■ Your assignment: With the records below as your source, retype each line exactly from the top down to the line that contains "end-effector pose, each", and include that line.

■ Material for the task:
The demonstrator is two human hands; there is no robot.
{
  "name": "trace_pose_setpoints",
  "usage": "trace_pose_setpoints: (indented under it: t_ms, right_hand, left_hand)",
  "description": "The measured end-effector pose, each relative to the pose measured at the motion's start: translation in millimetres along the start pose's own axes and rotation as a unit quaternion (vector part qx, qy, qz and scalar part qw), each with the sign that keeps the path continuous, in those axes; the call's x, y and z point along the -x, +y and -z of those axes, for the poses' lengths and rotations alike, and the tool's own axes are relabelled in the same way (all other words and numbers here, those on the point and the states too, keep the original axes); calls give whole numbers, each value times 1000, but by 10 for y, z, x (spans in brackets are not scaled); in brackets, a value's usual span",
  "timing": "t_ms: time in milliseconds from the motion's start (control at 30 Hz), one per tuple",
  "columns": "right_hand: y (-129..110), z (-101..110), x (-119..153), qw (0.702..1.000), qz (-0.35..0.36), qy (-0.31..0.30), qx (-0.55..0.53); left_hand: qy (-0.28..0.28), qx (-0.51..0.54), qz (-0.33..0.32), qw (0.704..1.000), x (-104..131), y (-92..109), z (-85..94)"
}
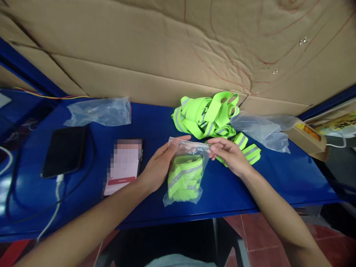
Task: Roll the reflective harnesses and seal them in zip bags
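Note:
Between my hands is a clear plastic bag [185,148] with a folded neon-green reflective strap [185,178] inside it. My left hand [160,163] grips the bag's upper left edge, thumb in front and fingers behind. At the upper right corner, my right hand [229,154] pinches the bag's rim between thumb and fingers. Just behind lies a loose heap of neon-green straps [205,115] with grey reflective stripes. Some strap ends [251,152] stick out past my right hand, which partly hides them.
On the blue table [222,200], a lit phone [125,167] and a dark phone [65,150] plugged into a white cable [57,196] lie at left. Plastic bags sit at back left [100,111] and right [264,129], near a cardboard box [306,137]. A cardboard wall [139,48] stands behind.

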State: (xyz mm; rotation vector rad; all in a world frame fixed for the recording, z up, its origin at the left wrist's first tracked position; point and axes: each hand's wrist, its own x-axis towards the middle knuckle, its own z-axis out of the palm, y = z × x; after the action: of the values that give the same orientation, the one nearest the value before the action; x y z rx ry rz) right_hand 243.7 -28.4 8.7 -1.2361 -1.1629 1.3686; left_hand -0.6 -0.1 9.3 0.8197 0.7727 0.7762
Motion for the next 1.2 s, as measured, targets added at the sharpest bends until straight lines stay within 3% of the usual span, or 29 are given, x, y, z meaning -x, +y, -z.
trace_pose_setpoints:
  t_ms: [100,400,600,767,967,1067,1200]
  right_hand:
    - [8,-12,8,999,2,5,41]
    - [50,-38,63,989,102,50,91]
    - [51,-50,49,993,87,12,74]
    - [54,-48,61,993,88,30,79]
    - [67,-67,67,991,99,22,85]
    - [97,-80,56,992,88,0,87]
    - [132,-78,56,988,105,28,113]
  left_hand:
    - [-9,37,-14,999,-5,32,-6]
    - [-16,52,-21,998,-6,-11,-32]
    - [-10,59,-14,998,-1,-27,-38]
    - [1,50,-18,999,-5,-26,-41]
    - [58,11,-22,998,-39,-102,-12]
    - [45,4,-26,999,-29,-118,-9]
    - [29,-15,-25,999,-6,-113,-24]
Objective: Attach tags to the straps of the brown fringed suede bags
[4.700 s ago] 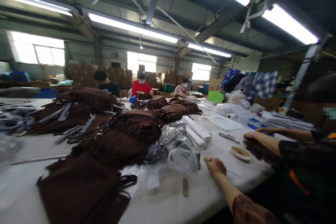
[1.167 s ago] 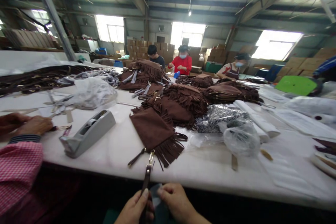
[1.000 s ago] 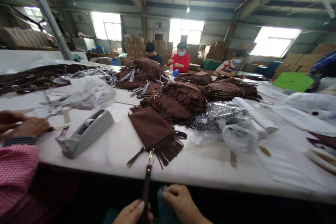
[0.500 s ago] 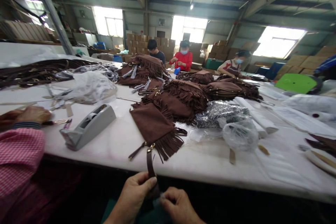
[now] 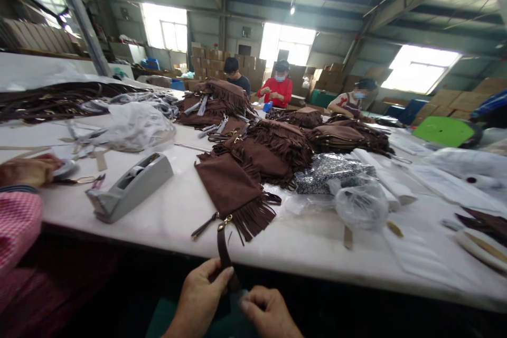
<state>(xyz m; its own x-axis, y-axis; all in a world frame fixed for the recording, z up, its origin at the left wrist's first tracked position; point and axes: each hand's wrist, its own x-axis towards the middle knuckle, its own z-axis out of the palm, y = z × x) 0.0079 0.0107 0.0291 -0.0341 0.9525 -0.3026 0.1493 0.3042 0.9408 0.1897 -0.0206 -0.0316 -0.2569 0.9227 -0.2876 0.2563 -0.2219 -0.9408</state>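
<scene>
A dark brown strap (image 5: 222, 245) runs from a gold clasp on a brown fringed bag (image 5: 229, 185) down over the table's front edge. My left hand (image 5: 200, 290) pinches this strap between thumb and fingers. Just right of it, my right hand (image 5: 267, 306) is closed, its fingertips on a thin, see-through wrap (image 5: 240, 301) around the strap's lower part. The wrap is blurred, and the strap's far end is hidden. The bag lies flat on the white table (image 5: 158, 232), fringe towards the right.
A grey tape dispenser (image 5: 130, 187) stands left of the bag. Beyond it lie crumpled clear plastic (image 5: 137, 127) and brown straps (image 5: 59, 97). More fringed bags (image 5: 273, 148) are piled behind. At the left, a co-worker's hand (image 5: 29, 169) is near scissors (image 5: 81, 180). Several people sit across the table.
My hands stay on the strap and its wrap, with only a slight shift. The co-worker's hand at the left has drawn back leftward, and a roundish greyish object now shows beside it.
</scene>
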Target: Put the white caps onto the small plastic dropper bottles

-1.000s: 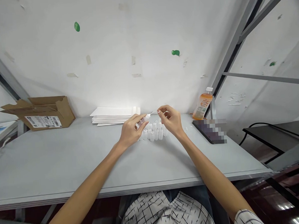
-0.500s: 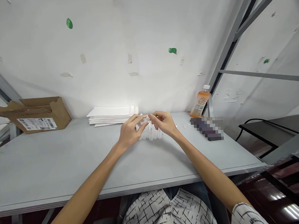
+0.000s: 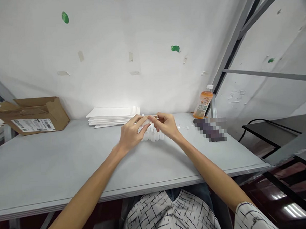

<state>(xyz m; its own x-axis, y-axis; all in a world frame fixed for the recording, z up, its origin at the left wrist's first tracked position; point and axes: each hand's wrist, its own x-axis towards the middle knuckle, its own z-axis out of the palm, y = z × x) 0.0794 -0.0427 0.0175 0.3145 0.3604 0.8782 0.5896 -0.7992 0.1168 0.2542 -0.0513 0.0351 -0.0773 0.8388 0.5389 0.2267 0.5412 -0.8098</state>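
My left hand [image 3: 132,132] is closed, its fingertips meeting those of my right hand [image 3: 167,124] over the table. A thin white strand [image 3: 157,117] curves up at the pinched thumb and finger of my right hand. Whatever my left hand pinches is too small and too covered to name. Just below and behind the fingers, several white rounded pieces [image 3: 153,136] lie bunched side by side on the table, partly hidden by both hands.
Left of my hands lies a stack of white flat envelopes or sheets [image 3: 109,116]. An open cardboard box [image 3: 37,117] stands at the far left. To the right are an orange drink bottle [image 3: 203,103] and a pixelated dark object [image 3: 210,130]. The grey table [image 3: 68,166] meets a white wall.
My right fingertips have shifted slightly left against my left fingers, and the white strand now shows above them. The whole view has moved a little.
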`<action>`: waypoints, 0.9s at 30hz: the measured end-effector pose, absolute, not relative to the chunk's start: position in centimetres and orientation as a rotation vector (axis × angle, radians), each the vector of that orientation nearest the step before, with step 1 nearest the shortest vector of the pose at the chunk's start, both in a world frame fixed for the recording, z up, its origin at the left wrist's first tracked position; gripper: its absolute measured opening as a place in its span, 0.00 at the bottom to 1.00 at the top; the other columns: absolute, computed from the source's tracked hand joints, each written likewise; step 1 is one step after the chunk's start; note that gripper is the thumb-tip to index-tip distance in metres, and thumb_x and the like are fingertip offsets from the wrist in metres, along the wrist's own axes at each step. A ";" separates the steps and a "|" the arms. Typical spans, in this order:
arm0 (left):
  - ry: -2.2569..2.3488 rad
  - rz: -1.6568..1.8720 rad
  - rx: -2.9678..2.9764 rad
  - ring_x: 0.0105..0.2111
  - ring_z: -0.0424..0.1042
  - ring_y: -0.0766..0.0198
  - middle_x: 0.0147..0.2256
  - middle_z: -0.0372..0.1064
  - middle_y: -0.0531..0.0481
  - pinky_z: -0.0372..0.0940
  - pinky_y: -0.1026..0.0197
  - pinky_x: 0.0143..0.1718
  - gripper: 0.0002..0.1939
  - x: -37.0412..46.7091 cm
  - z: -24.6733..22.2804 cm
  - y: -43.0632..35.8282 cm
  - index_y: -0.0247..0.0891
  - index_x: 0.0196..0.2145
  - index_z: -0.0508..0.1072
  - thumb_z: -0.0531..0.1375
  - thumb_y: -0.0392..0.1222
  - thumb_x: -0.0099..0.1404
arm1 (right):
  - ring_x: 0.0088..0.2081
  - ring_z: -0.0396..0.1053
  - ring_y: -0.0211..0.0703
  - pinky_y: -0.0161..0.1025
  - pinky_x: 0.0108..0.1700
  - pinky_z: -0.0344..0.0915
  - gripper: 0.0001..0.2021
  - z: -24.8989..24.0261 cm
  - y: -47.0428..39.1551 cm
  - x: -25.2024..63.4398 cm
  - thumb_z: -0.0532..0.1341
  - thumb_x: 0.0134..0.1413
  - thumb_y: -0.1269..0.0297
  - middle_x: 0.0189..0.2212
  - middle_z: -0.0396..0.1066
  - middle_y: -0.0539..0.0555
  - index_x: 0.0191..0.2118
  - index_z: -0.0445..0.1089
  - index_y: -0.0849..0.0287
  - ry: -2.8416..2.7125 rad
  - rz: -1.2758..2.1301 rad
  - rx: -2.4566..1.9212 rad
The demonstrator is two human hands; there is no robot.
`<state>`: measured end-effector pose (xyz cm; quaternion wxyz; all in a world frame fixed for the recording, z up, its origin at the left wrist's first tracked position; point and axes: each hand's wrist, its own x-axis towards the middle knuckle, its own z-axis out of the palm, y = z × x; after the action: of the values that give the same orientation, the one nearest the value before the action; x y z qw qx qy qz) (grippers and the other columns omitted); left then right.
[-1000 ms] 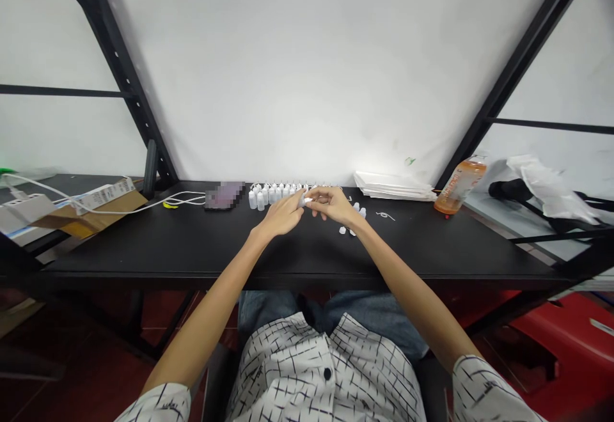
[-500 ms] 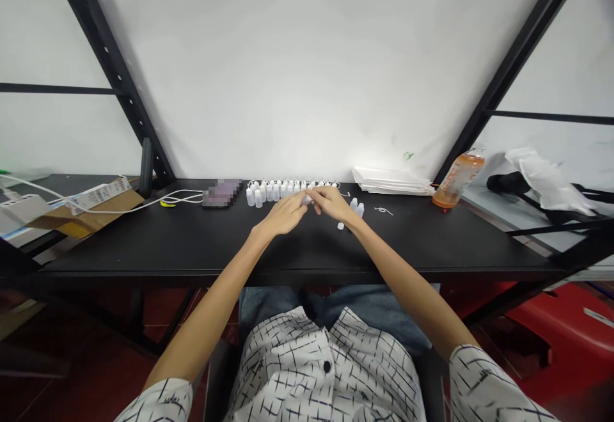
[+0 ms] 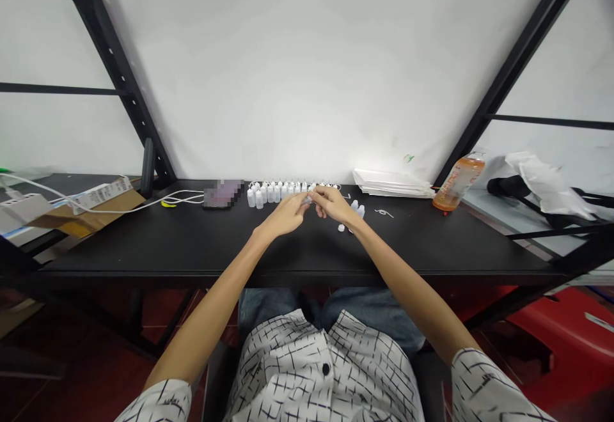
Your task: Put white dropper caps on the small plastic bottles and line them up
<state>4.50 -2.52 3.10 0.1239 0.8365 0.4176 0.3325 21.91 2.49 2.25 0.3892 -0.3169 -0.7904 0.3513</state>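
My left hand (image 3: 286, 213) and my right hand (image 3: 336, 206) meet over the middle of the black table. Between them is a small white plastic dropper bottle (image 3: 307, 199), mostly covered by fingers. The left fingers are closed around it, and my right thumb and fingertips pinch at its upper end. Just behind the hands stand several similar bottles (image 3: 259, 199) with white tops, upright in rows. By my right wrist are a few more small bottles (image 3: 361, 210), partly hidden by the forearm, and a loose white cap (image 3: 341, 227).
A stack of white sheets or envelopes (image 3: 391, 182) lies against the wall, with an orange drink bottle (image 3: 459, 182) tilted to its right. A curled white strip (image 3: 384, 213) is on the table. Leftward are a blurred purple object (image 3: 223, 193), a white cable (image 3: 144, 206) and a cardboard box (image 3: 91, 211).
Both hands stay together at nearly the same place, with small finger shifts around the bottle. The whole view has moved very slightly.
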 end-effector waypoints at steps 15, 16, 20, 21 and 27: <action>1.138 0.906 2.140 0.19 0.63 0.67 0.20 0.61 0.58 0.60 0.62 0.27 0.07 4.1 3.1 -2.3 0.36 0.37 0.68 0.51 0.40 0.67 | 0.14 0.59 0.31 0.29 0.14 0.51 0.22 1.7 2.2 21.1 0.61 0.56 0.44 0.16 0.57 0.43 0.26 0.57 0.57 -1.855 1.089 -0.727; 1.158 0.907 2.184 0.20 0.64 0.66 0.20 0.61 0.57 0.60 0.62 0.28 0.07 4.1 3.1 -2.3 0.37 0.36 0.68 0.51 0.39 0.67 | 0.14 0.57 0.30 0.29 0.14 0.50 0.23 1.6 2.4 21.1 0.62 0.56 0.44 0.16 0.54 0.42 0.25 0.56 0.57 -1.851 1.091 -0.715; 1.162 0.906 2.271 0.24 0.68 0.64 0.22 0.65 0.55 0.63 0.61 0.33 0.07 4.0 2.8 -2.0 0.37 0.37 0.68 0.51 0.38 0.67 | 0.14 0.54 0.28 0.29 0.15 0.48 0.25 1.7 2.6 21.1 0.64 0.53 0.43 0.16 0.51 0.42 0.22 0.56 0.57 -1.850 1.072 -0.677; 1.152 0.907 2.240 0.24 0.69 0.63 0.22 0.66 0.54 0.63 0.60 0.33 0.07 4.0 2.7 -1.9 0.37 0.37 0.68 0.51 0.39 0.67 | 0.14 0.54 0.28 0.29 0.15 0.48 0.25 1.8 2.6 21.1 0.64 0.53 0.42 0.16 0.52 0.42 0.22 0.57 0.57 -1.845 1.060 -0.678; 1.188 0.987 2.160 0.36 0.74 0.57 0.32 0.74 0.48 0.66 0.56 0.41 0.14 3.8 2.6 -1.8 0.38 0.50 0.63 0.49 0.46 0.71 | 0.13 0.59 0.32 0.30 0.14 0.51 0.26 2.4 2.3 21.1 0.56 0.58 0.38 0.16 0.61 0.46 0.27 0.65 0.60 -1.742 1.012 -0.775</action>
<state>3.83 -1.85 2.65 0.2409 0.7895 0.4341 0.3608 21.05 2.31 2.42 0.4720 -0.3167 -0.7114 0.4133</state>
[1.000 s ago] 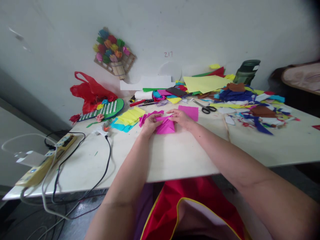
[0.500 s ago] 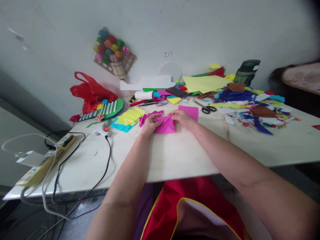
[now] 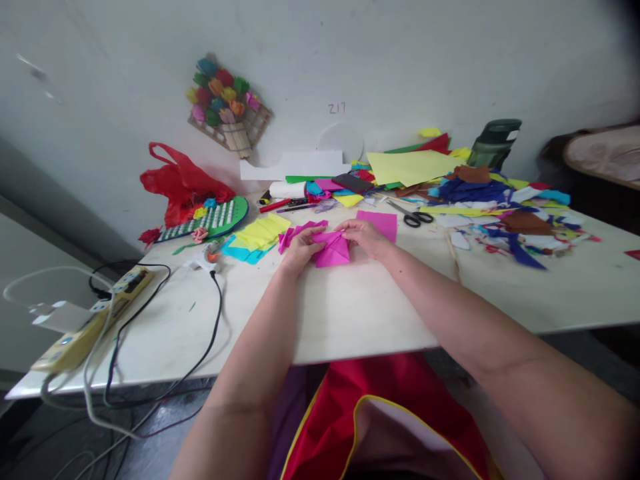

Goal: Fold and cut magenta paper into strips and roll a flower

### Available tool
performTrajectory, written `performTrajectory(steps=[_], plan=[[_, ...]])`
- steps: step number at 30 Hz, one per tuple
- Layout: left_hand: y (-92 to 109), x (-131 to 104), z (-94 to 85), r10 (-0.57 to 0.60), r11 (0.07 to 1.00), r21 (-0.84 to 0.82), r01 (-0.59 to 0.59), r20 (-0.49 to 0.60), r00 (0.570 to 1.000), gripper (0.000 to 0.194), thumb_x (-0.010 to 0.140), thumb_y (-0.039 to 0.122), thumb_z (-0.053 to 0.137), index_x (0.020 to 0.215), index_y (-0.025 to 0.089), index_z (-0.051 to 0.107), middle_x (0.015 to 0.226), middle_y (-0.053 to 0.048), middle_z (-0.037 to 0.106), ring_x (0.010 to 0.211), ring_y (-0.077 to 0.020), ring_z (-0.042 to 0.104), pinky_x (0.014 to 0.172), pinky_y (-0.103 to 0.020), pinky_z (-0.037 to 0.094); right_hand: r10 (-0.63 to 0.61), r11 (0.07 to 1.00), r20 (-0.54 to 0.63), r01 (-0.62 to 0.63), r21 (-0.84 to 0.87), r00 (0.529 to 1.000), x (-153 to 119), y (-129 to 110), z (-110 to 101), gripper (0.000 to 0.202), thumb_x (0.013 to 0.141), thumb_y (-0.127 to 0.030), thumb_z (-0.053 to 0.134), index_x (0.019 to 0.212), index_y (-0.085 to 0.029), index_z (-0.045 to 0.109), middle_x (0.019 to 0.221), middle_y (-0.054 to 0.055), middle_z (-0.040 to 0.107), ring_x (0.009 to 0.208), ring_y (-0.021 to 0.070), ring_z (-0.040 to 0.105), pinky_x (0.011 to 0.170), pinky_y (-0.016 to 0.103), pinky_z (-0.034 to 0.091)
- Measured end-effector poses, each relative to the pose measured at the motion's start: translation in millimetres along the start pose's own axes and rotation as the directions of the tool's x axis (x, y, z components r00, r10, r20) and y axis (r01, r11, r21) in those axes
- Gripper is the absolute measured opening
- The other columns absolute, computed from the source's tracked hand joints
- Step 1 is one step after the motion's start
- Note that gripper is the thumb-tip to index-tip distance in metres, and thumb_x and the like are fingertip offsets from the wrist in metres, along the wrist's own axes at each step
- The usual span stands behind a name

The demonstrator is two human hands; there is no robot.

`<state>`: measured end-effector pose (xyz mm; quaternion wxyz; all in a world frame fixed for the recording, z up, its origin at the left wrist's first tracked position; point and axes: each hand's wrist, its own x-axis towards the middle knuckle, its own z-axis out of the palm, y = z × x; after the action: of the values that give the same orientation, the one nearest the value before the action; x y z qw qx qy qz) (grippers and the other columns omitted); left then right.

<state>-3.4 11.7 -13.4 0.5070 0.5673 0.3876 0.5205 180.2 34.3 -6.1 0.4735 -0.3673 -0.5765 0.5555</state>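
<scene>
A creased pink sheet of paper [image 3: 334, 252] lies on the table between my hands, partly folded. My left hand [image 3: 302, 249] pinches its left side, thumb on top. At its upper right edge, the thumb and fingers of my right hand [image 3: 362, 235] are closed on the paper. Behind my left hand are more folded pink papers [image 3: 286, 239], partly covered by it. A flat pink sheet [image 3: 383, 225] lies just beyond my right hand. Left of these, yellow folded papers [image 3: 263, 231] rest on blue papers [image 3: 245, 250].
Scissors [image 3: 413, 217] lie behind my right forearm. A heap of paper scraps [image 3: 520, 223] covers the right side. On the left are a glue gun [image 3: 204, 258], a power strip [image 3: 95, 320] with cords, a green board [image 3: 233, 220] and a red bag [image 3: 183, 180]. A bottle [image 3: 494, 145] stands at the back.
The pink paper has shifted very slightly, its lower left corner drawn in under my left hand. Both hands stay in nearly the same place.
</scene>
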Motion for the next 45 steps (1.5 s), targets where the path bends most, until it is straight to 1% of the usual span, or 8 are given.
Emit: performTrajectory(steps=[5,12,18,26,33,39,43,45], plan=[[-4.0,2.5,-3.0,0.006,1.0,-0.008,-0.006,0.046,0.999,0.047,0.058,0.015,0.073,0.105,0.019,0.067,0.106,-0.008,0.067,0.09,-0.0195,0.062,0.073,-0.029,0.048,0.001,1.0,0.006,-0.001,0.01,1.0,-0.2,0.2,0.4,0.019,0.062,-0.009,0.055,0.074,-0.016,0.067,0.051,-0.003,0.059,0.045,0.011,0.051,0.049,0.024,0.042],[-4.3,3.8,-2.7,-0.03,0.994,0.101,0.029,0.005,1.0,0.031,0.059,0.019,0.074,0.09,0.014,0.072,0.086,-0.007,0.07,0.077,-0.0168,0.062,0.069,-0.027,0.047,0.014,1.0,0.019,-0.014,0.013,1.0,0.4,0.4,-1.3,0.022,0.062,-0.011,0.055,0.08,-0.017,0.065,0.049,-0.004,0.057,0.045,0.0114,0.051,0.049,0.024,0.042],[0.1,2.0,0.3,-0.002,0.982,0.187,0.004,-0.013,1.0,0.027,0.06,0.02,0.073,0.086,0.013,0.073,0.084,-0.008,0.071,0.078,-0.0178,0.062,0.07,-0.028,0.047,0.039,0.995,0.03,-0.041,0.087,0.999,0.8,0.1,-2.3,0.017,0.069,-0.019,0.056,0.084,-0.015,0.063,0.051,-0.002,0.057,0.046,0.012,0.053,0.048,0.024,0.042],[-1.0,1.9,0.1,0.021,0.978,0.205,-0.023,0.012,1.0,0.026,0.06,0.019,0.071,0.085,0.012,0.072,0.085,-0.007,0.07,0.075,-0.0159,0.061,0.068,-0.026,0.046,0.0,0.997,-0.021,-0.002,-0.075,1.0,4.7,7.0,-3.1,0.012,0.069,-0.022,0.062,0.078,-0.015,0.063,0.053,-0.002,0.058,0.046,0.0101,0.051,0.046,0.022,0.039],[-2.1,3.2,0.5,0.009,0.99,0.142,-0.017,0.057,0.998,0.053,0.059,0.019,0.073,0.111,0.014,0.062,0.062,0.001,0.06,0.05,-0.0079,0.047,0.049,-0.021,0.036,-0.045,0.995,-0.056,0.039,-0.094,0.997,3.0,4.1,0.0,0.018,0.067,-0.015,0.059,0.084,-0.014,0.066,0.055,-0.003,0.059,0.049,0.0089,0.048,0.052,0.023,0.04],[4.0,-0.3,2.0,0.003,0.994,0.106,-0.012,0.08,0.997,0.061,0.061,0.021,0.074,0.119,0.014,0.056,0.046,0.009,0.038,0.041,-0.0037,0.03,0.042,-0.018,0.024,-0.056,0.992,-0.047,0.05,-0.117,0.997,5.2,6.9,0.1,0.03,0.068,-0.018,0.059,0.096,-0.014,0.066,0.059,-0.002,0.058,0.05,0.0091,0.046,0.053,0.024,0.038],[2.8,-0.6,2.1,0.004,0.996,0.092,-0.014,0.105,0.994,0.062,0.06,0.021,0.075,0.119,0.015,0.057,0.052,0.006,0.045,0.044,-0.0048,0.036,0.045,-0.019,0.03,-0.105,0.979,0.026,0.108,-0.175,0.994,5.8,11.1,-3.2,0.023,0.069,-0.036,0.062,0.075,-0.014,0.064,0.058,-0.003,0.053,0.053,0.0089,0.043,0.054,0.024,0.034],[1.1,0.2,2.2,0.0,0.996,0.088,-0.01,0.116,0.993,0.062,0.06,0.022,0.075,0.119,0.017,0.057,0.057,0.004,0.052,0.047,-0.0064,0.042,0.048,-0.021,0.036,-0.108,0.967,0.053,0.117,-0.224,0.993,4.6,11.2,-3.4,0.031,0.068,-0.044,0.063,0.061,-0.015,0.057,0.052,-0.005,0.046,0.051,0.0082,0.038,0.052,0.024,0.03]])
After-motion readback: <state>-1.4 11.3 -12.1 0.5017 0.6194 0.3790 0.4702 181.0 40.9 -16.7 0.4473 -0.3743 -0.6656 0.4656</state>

■ Exercise solution:
The demonstrator is two human hands; there is no robot.
{
  "name": "trace_pose_setpoints",
  "usage": "trace_pose_setpoints: (indented under it: t_ms, right_hand, left_hand)",
  "description": "The measured end-effector pose, each relative to the pose measured at the motion's start: translation in millimetres along the start pose's own axes and rotation as a unit quaternion (vector part qx, qy, qz and scalar part qw), each with the sign that keeps the path continuous, in those axes; the call's x, y and z point along the -x, +y and -z of those axes, for the poses' lengths and rotations alike, and the tool's own axes are relabelled in the same way (all other words and numbers here, those on the point and the states too, keep the original axes); calls give whole numbers, each value times 1000, but by 10 for y, z, x (spans in brackets are not scaled); in brackets, a value's usual span",

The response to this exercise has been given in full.